What you will do >> Below are some records; output exactly the lines from the line with "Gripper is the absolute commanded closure" to the line with "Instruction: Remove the", both ends kept, and nothing more.

Excerpts from a dataset
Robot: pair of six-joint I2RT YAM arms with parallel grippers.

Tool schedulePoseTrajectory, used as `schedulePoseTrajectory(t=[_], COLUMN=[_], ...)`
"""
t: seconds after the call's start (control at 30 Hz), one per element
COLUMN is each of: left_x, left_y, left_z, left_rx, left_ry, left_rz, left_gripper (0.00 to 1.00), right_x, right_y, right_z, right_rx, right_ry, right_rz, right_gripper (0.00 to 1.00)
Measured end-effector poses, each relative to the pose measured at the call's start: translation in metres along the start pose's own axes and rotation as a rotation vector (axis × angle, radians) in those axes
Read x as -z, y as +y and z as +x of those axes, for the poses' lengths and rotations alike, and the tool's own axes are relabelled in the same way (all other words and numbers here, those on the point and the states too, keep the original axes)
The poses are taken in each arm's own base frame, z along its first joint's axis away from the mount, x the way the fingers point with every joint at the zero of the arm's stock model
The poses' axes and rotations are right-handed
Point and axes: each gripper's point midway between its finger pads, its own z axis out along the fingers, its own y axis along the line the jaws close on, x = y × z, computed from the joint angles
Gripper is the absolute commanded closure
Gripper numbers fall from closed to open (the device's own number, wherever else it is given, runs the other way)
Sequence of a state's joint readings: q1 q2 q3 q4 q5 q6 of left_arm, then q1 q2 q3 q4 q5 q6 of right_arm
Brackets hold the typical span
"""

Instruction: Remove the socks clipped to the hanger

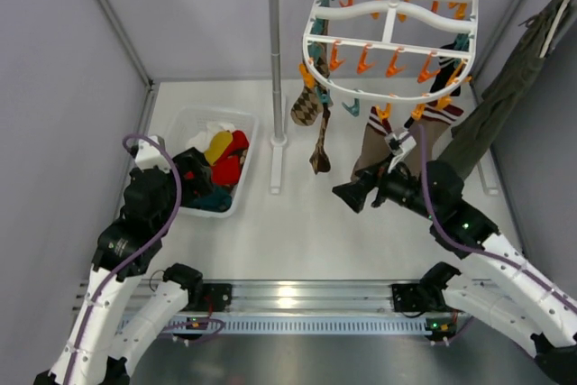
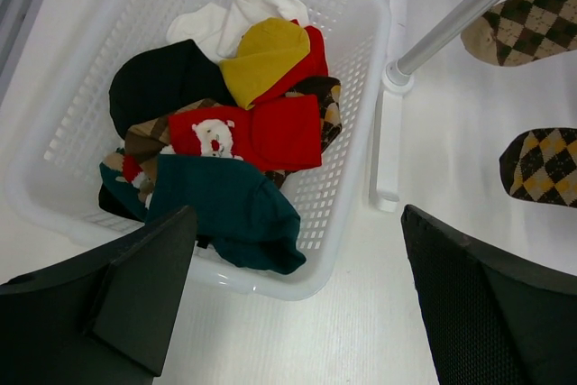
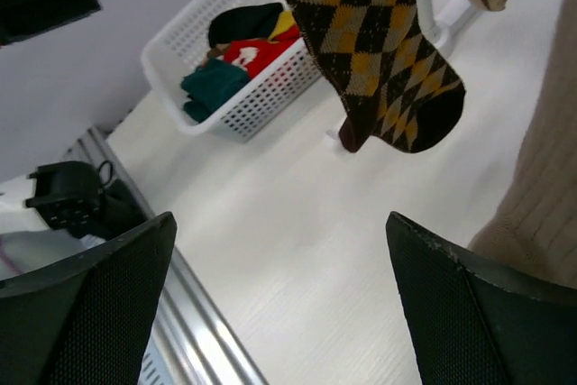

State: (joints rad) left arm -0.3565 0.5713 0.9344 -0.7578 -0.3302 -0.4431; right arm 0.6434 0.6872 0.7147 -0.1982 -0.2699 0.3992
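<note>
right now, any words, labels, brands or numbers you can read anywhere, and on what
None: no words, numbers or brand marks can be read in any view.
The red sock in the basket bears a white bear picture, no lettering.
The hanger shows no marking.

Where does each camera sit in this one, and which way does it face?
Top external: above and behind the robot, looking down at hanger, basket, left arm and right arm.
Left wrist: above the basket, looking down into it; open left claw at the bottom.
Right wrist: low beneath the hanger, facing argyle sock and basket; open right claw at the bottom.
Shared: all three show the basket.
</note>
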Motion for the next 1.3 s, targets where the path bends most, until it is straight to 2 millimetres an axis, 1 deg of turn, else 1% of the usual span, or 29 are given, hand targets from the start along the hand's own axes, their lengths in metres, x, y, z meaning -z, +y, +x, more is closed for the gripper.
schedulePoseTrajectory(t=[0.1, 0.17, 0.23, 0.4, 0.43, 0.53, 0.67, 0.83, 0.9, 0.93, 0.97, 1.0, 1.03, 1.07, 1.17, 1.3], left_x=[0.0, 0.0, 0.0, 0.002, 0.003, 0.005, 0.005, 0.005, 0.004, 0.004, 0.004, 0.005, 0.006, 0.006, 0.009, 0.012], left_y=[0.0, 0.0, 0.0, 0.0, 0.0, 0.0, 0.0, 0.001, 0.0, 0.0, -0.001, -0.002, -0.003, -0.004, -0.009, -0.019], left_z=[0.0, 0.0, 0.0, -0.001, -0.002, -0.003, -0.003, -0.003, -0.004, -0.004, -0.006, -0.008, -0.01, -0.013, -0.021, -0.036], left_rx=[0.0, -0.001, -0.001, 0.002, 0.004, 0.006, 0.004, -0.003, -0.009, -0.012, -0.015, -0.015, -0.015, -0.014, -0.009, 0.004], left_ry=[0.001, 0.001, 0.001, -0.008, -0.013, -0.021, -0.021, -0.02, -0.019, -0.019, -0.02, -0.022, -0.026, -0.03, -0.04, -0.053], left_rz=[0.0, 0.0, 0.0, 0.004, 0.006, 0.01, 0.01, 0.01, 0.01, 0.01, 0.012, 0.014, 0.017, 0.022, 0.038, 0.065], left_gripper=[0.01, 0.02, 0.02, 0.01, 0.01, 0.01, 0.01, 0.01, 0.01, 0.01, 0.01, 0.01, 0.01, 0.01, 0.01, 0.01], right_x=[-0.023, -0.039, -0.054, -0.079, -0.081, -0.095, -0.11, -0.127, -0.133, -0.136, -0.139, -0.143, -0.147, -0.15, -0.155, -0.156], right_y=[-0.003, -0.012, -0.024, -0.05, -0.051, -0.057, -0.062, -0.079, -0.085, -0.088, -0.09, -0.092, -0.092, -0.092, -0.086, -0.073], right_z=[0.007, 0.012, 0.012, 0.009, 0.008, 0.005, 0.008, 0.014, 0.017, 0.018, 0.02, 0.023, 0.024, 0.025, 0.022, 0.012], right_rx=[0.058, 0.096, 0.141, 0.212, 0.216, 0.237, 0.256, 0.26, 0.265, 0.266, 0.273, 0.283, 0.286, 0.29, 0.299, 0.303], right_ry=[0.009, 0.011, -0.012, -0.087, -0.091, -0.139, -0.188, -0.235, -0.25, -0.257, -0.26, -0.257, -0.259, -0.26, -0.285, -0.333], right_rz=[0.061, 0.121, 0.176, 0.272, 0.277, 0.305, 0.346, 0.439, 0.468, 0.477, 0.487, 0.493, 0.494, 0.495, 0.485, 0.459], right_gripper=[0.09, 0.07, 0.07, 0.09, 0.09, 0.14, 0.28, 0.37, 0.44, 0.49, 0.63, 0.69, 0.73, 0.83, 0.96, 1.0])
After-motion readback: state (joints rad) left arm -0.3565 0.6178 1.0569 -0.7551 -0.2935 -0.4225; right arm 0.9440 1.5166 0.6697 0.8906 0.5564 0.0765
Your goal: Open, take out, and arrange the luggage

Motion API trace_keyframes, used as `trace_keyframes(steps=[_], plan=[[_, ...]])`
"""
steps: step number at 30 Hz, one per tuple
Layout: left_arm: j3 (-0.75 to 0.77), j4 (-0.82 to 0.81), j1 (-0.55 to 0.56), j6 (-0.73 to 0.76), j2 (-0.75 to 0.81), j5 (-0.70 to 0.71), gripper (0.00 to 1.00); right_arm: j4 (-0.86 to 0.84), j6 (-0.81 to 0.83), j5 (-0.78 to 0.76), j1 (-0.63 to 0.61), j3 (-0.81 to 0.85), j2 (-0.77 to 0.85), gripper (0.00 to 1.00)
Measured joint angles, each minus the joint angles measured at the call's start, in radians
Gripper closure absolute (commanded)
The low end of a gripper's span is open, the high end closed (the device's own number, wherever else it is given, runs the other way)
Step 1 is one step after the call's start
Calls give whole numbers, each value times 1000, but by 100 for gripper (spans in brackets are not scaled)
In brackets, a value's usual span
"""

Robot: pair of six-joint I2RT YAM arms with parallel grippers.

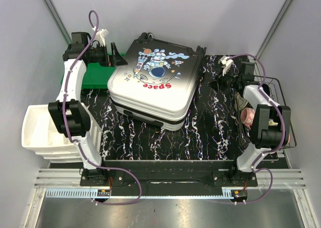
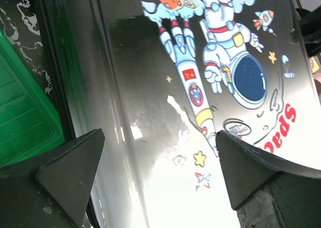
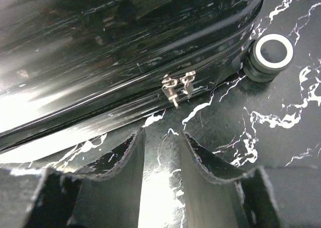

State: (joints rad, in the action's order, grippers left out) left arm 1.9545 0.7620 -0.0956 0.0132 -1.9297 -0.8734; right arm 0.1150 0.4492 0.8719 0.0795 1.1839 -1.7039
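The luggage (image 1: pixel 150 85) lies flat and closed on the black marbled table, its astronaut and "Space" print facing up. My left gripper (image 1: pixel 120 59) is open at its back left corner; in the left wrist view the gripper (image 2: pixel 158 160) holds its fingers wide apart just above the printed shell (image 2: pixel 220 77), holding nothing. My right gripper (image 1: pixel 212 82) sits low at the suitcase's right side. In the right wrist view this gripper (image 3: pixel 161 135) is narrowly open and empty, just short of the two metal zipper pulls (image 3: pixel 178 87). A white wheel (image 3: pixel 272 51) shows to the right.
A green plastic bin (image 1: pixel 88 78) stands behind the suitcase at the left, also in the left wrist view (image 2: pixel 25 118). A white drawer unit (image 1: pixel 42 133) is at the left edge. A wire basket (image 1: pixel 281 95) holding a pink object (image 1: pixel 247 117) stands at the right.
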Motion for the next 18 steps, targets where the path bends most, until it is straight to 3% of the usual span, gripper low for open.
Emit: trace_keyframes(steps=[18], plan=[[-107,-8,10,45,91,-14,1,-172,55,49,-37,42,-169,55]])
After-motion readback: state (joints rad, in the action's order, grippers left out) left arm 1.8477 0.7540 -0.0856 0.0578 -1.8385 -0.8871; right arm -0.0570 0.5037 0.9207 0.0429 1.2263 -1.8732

Response >>
Gripper is the absolute commanded closure
Gripper numbers fall from closed to open (the device's own number, wherever else it is given, runs the other way)
Sequence of a state's joint readings: q1 q2 q3 q4 q5 q6 of left_arm, then q1 q2 q3 q4 q5 q6 of right_arm
Brackets hold the typical span
"""

Instruction: Remove the socks clipped to the hanger

This exercise has been completed.